This Circular also provides that the deadline for compliance with the requirements of AMLC Regulatory Issuances A, B, and C No. 2, Series of 2018, otherwise known as DIGICUR, is extended from April 13, 2021 to September 30, 2021.
BSP Circular No. 1092, July 27, 2020
This provides the reduction of 100 basis points in the reserve requirement ratios of deposit and deposit substitute liabilities of thrift banks, rural banks and cooperative banks.
Circular No. 1082 is revised to provides the new rates of required reserves against deposit and deposit substitute liabilities in local currency of banks effective reserve week July 31, 2020:
Reservable Liabilities | UBs/KBs | TBs | RBs/Coop Banks |
Demand Deposits | 12% | 3% | 2% |
NOW accounts | 12% | 3% | 2% |
Savings Deposits (excluding basic deposit accounts) | 12% | 3% | 2% |
Time Deposits, Negotiable CTDs, Long-term Non-negotiable Tax Exempts CTDs | 12% | 3% | 2% |
xxx | xxx | xxx | xxx |
Deposit Substitutes (DS) | 12% | 3% | NA |
xxx | xxx | xxx | xxx |
BSP Memorandum
M-2020-055,
July 11, 2020
This provides the guidelines on the electronic submission of the Annual Report and Audited Financial Statement beginning 2019 which shall be observed by banks.
Submission Guidelines:
1. Banks shall electronically transmit in PDF the AR and AFS beginning with the 2019 AR and AFS to the Department of Supervisory Analytics (DSA) as provided under the memoranda.
2. Banks shall apply the following prescribed format for the subject as provided under the memoranda.

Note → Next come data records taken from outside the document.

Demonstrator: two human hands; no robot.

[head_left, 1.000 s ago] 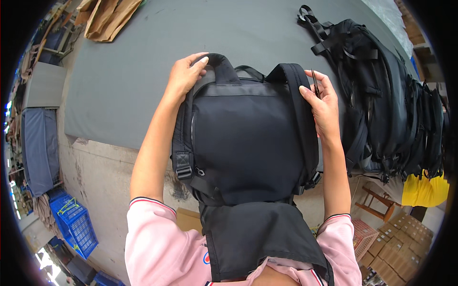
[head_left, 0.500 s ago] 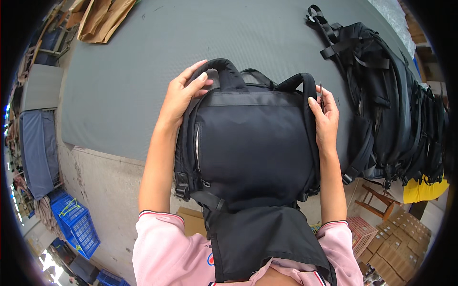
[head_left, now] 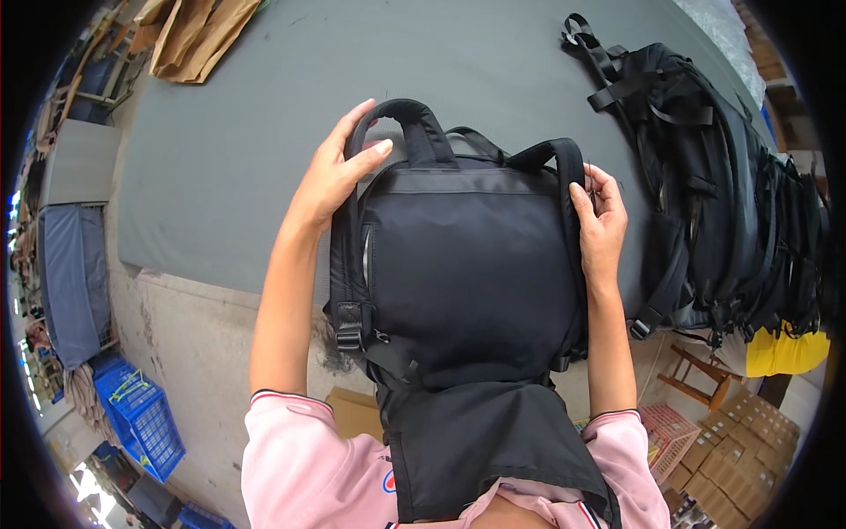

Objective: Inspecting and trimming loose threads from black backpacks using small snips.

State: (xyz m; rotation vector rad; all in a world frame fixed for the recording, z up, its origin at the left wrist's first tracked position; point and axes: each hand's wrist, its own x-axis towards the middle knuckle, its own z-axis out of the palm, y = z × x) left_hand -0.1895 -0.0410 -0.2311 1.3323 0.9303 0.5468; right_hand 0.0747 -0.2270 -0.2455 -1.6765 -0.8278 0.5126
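Note:
A black backpack stands in front of me at the table's near edge, its strap side facing me. My left hand curves round the top of the left shoulder strap, fingers behind it and thumb raised along its inner side. On the other side, my right hand pinches the right shoulder strap, thumb in front and fingers bent. Something thin and dark shows by those fingers, too small to make out. A grab handle loops up between the straps. A buckle hangs at the left strap's lower end.
The grey table spreads beyond the backpack. More black backpacks stand in a row along its right side. Brown paper lies at the far left. On the floor are a blue crate, a wooden stool and stacked cartons.
My left hand's thumb has lifted away from its fingers, and the left strap has shifted slightly right. The right hand stays at its strap, its fingers slightly more bent.

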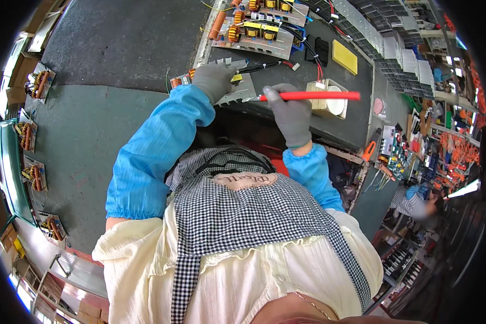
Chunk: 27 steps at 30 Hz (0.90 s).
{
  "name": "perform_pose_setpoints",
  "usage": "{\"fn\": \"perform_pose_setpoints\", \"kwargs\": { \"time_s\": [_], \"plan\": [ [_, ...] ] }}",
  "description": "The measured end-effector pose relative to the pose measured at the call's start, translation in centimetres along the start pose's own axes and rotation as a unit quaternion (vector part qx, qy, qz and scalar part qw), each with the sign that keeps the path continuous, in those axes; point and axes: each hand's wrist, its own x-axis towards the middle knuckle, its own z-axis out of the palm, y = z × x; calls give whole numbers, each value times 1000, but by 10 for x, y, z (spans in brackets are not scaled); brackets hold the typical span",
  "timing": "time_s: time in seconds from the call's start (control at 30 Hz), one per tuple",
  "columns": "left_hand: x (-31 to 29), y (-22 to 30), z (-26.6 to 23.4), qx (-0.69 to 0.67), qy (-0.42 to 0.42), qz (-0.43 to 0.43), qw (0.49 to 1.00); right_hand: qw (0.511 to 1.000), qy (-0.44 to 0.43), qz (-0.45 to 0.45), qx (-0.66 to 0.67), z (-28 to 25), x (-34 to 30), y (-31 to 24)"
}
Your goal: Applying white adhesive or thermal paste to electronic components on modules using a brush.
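My left hand (215, 82), in a grey glove, grips a circuit board (246, 86) at the table's near edge; its fingertips are partly hidden. Copper coils and a small yellow-topped part sit on that board, with a black cable running off to the right. My right hand (290, 113), also gloved, is closed on a slim red-handled tool (318, 95). The tool lies almost level, its narrow pale tip pointing left at the board's right corner; whether it touches is unclear. Just right of this hand stands a pale box with a round white top (336, 100).
Behind are more circuit boards (278, 47) with coils and wires, a yellow pad (344, 56) and stacked grey metal parts (399, 54). Several coil boards (35, 178) line the left side. An orange-handled tool (369, 150) lies right. Another person (413, 202) is at far right.
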Motion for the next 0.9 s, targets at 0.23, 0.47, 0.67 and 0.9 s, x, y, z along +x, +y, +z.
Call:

3. Banks shall only use e-mail addresses officially registered with the DSA in electronically submitting reports.
4. Banks that are unable to electronically transmit the AR and AFS may use any portable storage device and submit the same through messengerial or postal services within the prescribed deadline.
BSP Memorandum
M-2020-057,
July 21, 2020
This provides the amendments to the operational relief measures for BSP-supervised financial institutions.
The additional operational relief measures that are available to BSFIs are as follows:
1. Increase in the single borrower’s limit.
2. Relaxation in the maximum penalty that may be imposed for reserve deficiencies.
3. Relaxation of the notification requirements related to changes in banking days and hours.
4. Relaxation of the notification requirements on the temporary closure of bank branch/branch-lite units and BSFI offices/service units, including their head office.
5. Relaxation in the regulations governing the submission of reports and other documents to the BSP-Financial Supervisor Sector.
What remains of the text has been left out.